### Work task
Please retype the listing below without a single change.

### Data below
╭──
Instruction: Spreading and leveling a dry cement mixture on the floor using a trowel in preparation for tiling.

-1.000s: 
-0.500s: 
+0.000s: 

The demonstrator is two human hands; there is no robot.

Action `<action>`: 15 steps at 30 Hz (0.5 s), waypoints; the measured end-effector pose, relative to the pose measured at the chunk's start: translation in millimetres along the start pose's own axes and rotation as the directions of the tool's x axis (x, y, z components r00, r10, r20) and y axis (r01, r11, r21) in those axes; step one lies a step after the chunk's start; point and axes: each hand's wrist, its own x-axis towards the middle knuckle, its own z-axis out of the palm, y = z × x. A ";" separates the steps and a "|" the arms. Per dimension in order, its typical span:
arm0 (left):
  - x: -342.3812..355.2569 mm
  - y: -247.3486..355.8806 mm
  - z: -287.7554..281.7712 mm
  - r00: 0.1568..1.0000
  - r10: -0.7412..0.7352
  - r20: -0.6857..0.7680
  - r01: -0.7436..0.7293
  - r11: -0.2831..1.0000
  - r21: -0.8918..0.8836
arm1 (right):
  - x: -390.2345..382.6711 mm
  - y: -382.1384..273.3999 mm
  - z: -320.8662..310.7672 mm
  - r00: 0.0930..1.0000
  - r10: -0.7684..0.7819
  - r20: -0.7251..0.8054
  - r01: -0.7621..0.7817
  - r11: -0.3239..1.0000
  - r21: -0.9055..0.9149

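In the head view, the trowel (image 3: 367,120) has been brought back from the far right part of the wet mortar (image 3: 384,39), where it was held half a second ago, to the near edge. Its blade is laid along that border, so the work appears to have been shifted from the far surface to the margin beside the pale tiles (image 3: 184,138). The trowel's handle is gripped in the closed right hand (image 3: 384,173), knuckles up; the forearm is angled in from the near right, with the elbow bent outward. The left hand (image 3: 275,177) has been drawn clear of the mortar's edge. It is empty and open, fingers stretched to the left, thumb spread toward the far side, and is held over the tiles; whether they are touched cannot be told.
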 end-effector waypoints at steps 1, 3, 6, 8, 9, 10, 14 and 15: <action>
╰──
### Answer area
Instruction: Spreading and leveling a dry cement mixture on the floor using a trowel in preparation for tiling.

-1.000s: 
-0.500s: 
+0.000s: 

The demonstrator is two human hands; there is no robot.

Action `<action>`: 15 steps at 30 Hz (0.5 s), waypoints; the measured end-effector pose, relative to the pose measured at the chunk's start: translation in millimetres along the start pose's own axes and rotation as the directions of the tool's x axis (x, y, z components r00, r10, r20) and y axis (r01, r11, r21) in those axes; step one lies a step after the chunk's start; point and axes: each hand's wrist, its own x-axis towards the middle knuckle, its own z-axis out of the palm, y = z × x. A ";" separates the steps and a "|" the arms. Per dimension in order, its typical span:
arm0 (left):
  - x: -342.3812..355.2569 mm
  - y: -247.3486..355.8806 mm
  - z: -287.7554..281.7712 mm
  - r00: 0.1568..1.0000
  - r10: -0.7412..0.7352
  - r20: -0.6857..0.7680
  - r01: -0.7436..0.7293
  - r11: -0.2831..1.0000
  - r21: -0.8918..0.8836
arm1 (right):
  - x: -390.2345..382.6711 mm
  - y: -382.1384..273.3999 mm
  - z: -320.8662..310.7672 mm
  - r00: 0.0930..1.0000
  - r10: -0.7684..0.7819
  - r20: -0.7251..0.8054
  - r01: -0.7621..0.7817
  - r11: -0.3239..1.0000
  - r21: -0.9055..0.9149

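In the head view, the trowel (image 3: 367,120) has been brought back from the far right part of the wet mortar (image 3: 384,39), where it was held half a second ago, to the near edge. Its blade is laid along that border, so the work appears to have been shifted from the far surface to the margin beside the pale tiles (image 3: 184,138). The trowel's handle is gripped in the closed right hand (image 3: 384,173), knuckles up; the forearm is angled in from the near right, with the elbow bent outward. The left hand (image 3: 275,177) has been drawn clear of the mortar's edge. It is empty and open, fingers stretched to the left, thumb spread toward the far side, and is held over the tiles; whether they are touched cannot be told.
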 end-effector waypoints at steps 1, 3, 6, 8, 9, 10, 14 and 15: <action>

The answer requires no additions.